Antonio Luiz 15/03/2010
Estado de regra
Não é comum um livro tornar-se um clássico imediatamente depois de lançado, mas é o caso de "Estado de Exceção". Nenhum leitor dessa obra do filósofo italiano Giorgio Agamben duvidará de que essa obra continuará a ser uma referência para gerações futuras.
Este livro é parte de uma trilogia iniciada com "Homo Sacer" (UFMG, 2002) e completada com "O que resta de Auschwitz" (Boitempo, 2008). No primeiro livro, Agamben prolonga e aprofunda trilhas abertas por Walter Benjamin ao estudar as relações entre poder e violência e por Michel Foucault em busca da genealogia do poder soberano sobre a vida “nua”, despida de cidadania e direitos e reduzida a seu fundamento biológico.
Desta vez, aborda, do ponto de vista da filosofia do direito, o estado de sítio, de emergência ou de exceção (“lei marcial” ou “poderes de emergência” para os anglo-saxônicos), que cada vez mais se torna o paradigma do Estado e da política “normal”.
O III Reich foi um estado de exceção, proclamado por Hitler de acordo com a lei alemã assim que o poder lhe foi entregue, que durou 12 anos. Assim como o fascismo italiano, não foi legalmente uma ditadura, mas um “Estado dual”, uma estrutura de poder informal ao lado de uma ordem legal suspensa pela exceção.
Agamben define o totalitarismo como a instauração, por meio de um estado de exceção, de uma guerra civil legal que permita a eliminação de categorias de cidadãos que, por qualquer razão, pareçam não integráveis ao sistema.
Entretanto, o estado de exceção não foi inventado pelo absolutismo, mas pela Revolução Francesa – e desde a I Guerra Mundial, a criação voluntária de um estado de emergência política ou econômica permanente tornou-se uma das práticas essenciais de todos os Estados, incluisive os chamados democráticos.
Não é preciso insistir em casos extremos, como os supostos talibãs confinados em Guantánamo e desnudados do estatuto de prisioneiros de guerra (ou de acusados) e reduzidos à figura aberrante de “combatentes ilegais”. Bastam os decretos e medidas ditas provisórias que em toda parte esvaziam as atribuições dos parlamentos.

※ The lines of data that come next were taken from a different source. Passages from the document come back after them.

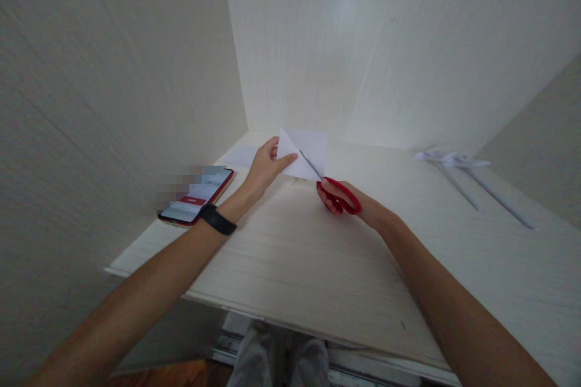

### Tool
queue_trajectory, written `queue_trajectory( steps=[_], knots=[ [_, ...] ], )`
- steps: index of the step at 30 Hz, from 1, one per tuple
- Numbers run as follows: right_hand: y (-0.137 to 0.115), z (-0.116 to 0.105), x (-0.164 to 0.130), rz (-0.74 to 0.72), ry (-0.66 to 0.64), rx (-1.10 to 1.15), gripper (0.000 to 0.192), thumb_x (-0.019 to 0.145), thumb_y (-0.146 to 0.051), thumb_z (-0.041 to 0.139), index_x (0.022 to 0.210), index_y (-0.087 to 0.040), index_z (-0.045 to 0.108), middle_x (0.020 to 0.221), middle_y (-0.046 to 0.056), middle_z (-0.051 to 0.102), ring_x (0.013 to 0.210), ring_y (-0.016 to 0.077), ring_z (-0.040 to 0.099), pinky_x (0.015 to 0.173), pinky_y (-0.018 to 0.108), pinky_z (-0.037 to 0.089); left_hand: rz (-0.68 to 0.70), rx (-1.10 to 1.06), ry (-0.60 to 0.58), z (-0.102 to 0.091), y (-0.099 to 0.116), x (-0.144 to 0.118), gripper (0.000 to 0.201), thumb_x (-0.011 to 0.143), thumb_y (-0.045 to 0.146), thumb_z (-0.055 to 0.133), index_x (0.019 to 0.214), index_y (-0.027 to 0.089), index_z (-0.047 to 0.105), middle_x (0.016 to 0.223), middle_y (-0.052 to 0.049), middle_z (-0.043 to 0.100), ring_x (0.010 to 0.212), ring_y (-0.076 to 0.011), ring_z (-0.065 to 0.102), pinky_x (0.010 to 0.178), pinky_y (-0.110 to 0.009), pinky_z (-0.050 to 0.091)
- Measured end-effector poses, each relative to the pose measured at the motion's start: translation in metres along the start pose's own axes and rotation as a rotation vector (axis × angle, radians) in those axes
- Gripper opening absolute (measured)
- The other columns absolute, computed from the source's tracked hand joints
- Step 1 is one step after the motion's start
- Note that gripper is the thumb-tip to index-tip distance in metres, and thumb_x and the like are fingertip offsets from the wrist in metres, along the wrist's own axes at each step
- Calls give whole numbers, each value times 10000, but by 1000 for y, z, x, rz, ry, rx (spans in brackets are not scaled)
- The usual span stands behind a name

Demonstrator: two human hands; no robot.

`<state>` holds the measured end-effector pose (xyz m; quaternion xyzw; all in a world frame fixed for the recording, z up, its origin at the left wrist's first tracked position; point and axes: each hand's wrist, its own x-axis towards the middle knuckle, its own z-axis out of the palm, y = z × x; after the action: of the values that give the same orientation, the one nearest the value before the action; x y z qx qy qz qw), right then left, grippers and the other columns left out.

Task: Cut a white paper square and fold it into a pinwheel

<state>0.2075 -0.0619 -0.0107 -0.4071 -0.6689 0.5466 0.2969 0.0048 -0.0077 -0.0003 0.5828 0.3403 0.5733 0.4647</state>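
Here my left hand (265, 164) pinches the paper (305, 151) up off the bench (318, 254) near its far edge, keeping it taut while my right hand (349, 199), fingers clenched through the scissors (333, 190), sets the blades into it.

1 scissors (338, 193), 1 phone (198, 195), 2 paper sheets (306, 151) (1 held)

1. The phone (200, 195), at nine o'clock of the left hand (265, 166), has a pixelated patch over its upper left part, and its screen text is too small to read.
2. The scissors (333, 188) hide their blade tips behind the paper (308, 148).
3. The right hand (345, 199) has its fingers partly hidden by the red handles.
4. The white folded things (458, 169) at three o'clock are too blurred to identify.
5. The tabletop (318, 266) is cut off at the right edge.
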Motion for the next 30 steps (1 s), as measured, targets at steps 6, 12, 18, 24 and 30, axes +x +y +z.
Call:
queue_trajectory(
  steps=[6, 12, 18, 24, 30],
  knots=[
    [-4, 1, -1, 10, 4, -6, 546, 820, -732, 491, 655, -214, 442, 568, -40, 460, 488, 101, 407, 506, 265, 328, 1, 8, -21, 1, 1, -1, 382, 641, 285, 792, 958, 163, 618, 972, -75, 737, 899, -229, 693, 777, -334, 561],
    [-4, 2, -1, 13, 9, -1, 540, 820, -727, 496, 665, -212, 453, 571, -39, 463, 491, 102, 418, 501, 261, 324, 0, 6, -18, 0, 1, -1, 379, 652, 284, 791, 971, 164, 625, 983, -76, 738, 895, -225, 694, 779, -327, 559],
    [-4, 3, -1, 3, 17, 0, 542, 825, -732, 485, 677, -212, 455, 585, -37, 461, 498, 103, 423, 496, 259, 324, -3, -2, -14, 0, 0, -1, 423, 656, 286, 789, 1024, 156, 627, 999, -86, 742, 883, -227, 697, 798, -349, 560],
    [-8, 4, -3, -5, 14, -21, 539, 850, -714, 468, 662, -209, 449, 573, -37, 459, 490, 100, 410, 484, 256, 306, 2, -1, -15, 0, 0, 0, 425, 657, 278, 787, 1028, 149, 627, 1011, -91, 741, 898, -231, 696, 811, -346, 555],
    [-5, 3, -1, -1, 21, -49, 517, 881, -671, 468, 654, -207, 450, 566, -38, 469, 482, 94, 406, 469, 250, 294, 0, 4, -20, 0, 0, 0, 420, 648, 287, 788, 1006, 146, 621, 1000, -88, 739, 894, -229, 692, 807, -342, 554]
  ],
)
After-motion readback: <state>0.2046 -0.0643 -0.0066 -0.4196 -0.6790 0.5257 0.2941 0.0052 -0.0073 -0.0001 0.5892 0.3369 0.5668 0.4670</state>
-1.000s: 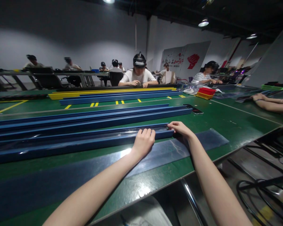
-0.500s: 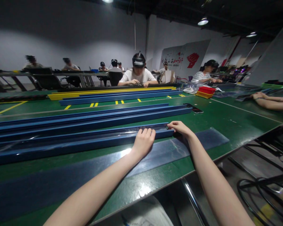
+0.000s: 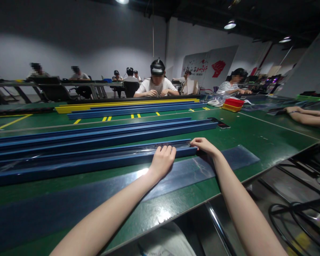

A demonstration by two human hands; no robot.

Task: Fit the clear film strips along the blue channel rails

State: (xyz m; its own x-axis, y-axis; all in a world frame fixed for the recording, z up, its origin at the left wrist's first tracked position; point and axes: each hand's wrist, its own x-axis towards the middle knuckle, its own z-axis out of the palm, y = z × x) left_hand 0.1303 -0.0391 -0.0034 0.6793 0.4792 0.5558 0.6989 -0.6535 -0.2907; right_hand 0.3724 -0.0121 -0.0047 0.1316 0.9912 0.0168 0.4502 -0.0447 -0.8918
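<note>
A long blue channel [image 3: 96, 164] with a U-shaped profile lies across the green table before me, with clear plastic film [image 3: 138, 152] shining inside it. My left hand [image 3: 162, 160] is closed over its near wall, close to the right end, fingertips inside the trough. At that right end my right hand [image 3: 202, 145] pinches something small with thumb and forefinger; what it is stays hidden. Under my wrists a clear plastic strip [image 3: 237, 156] lies flat on the table, running from lower left to the right.
More blue channels [image 3: 149, 132] lie behind mine, with a phone [image 3: 222, 123] at their right end. Farther back are a yellow channel [image 3: 128, 104], red and yellow bins [image 3: 233, 104] and a co-worker [image 3: 156, 83] seated opposite. Another person's hands [image 3: 294, 109] rest at right.
My hands stay almost where they were, with only a slight shift of the right fingers at the channel's end. The co-worker opposite has brought their hands closer together.
</note>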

Juridicamente, o estado de exceção é um paradoxo. Alguns juristas o consideraram parte do direito positivo, fundado na necessidade. Mas como legislar a suspensão do próprio ordenamento jurídico? Se o estado de necessidade gera sua própria norma jurídica, por que precisa ser ratificada pela lei? Outros o viram como um fato político totalmente estranho ao direito. Mas como o ordenamento legal poderia ignorar uma questão tão crucial e suas conseqüências jurídicas?
Agamben busca seu paradigma na instituição romana do justitium – literalmente, suspensão do direito, por meio de um senatus consultum ultimum com o qual o Senado pedia aos cônsules ou mesmo a cada cidadão que tomassem qualquer medida considerada necessária para a salvação do Estado.
Não se tratava de ditadura, mas de uma zona de anomia na qual, sem que a lei fosse abolida, as determinações jurídicas, a começar pela distinção entre público e privado, eram desativadas, os atos caíam fora do âmbito do direito e não podiam ser classificados como legislativos, executivos ou transgressivos.
Esse estado de exceção, espaço sem direito no coração do direito, é essencial à articulação fictícia entre violência e direito, vida e norma. A auctoritas, metajurídica, depende da capacidade de validar ou suspender a potestas, normativa e jurídica em sentido estrito. Quando ambas coincidem, a exceção se torna a regra e o sistema jurídico-político torna-se uma máquina letal.
Agamben insiste no caráter fictício dessa articulação para abrir nesse espaço vazio um espaço para a ação política, hoje em duradouro eclipse. Política, bem entendido, não como mero poder de negociar com o direito, mas como ação que corta o nexo entre violência e direito e tenta interromper o funcionamento dessa máquina que leva o Ocidente para a guerra civil mundial.